Kate Neville's provocative new essay collection fuses scientific research with literature, poetry and personal reflections

May 23, 2024 by Sean McNeely - A&S News

Kate Neville has an issue with the phrase “going to seed.”

Derived from the natural act of plants finishing up their life cycle and focusing on producing seed to perpetuate itself, its general usage conjures up images of deterioration or decay.

But in Neville’s mind, “going to seed” means the renewal of life, not the end. And she believes it’s this regeneration that we should be striving to facilitate in the natural world by re-examining how we work.

Going to Seed: Essays on Idleness, Nature & Sustainable Work is a collection of writing that fuses scientific research with literature, poetry and personal reflections to explore our relationship with the natural environment and the concept of sustainable labour.

“This book starts with the question, ‘Whose work are we talking about?’” says Neville, an associate professor cross-appointed between the Department of Political Science and the School of the Environment in the Faculty of Arts & Science.

“Rather than starting with work, I took the opposite approach and thought, ‘What happens if we start thinking about idleness?’”

Kate Neville sitting on her porch on a sunny day.
Kate Neville enjoys the summer view from her off-the-grid cabin near Atlin, British Columbia.

Neville notes that for just about every environmental problem — as well as social and economic issues — the reaction is always one of acceleration, scaling up, or advancing in some capacity. But what if there’s a solution in stepping back and slowing down?

“The book takes on different ways of thinking about slowing down, and what happens when people engage in idleness in order to let other people do their work, and not just people, but other creatures.”

As the labour of humans often works against the well-being of the natural world, “our work often stops natural processes from happening in the world around us,” says Neville. “But if humans back off, what other work might be able to thrive, whose labours might be able to take up that space?”
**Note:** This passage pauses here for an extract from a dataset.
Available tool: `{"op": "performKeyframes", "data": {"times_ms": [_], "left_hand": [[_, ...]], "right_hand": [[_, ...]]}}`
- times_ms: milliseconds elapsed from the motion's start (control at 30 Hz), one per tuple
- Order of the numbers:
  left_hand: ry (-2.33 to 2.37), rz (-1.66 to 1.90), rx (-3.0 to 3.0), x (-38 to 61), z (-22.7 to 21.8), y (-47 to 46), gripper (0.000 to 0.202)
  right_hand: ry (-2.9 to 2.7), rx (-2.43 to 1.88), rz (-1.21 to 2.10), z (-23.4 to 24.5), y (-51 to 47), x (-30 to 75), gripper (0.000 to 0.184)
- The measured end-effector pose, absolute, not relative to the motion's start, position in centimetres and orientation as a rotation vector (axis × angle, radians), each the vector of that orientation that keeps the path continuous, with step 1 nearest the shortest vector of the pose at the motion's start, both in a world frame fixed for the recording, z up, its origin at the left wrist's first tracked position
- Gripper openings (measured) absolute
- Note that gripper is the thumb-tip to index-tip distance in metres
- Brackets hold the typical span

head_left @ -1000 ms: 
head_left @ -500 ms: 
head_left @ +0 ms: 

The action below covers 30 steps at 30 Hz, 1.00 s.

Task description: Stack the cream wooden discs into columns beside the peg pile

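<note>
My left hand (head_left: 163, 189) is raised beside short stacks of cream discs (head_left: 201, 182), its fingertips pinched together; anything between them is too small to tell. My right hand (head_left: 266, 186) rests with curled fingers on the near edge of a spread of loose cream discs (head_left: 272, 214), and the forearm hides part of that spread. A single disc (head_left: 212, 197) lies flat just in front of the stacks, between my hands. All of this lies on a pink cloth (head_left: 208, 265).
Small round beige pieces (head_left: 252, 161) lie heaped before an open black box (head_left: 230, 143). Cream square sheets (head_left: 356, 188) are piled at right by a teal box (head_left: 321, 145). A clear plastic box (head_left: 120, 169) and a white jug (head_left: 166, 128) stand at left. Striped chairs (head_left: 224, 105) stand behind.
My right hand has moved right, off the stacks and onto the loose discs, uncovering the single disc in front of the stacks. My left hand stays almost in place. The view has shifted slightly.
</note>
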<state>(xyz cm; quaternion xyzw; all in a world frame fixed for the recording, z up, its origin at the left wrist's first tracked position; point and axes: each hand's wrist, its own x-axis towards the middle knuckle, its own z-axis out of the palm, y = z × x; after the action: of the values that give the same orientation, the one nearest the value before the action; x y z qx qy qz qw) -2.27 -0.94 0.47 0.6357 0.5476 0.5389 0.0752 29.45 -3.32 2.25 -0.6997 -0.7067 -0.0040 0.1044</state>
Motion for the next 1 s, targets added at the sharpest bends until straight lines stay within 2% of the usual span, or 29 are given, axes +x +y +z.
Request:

Each of the book’s seven essays begins with a natural starting point like a specific plant or an animal such as an owl, fir tree, bear or beaver — something in the natural world impacted by human activity.

The cover of the book, "Going to Seed" with black and white illustrations of flowers and a porcupine.
Going to Seed is a collection of essays that explores the power and benefits of idleness.

From this starting point, the essays touch on different historical philosophies and traditions, like Japanese Zen, Buddhist and Judeo-Christian theories about work and productivity as well as the significance of rest.

“I want to show that it's not just work versus idleness,” she says. “There are lots of ways of thinking about certain moments of work against certain moments of pausing, and what that looks like.”

One essay focuses on beavers and their labour in creating lodges and dams, with the underlying theme of resistance.

“It starts with an aspen tree by the lake that beavers have taken down and used for their lodge,” says Neville. “I use that moment to look at the work of beavers in this world, the intersection of destruction and construction.”

Of course, when beavers build dams, they slow waterways and often flood landscapes. But this is important for them to sustain food sources and habitat, helping a variety of other creatures to flourish thanks to calmer waters.

“But in doing so they flood agricultural lands, they flood roads, and do all kinds of damage to human infrastructure. And people tend to spend a lot of time and effort dismantling beaver dams and rebuilding roads and creating culverts.

“So I look at that relationship, this idea of our work versus the work of beavers, and what the beavers enable by slowing things down, the stillness that enables regeneration, some kind of continued ecological integrity.”

Another essay uses the fable of the ant and the grasshopper as a window for thinking about creativity and the concept of undirected time. To explore the concept of rest, she writes about bear hibernation and delves into the balance between relaxation and production.

Neville was continually inspired by watching wildlife as she wrote much of the book while on sabbatical living with her partner in a remote, off-the-grid cabin near the small town of Atlin, just south of the Yukon-BC border, on the unceded territory of the Taku River Tlingit First Nation.

A view of Kate Neville cabin under a blanket of snow.
Kate Neville’s cabin in Northern British Columbia where she wrote much of Going to Seed.

In this quiet peaceful setting she also thought about her past research on energy usage and transitions, as well as classes she taught at the School of the Environment.

“Much of that work says we need to switch from high carbon to lower carbon forms of energy generation,” she says. “But what often gets glossed over is, why do we need so much energy at all?

“What is all this energy doing? Even if we had low carbon energy, we still would be in moments of environmental crisis, because a lot of what we do with our energy is tearing up the planet. Even without carbon, we're still looking at massive ecological changes.”

Though the book was initially written with her students in mind, Neville feels it would appeal to anyone interested in nature writing, and in the intersection of nature, culture and place.

And though the book offers more questions than arguments or conclusions, she admits there’s an underlying message.

“Our constant productivity or constant amplification of speed, that sense that everything is urgent — I want people to question that from this book,” she says.

“There are urgent social and environmental problems that rightly demand a response. We are in a time of incredible disruption. But idleness can be a response, and not an apathetic or uncaring one. It's really asking, is amplified speed the only option? Can we think about other ways of being?”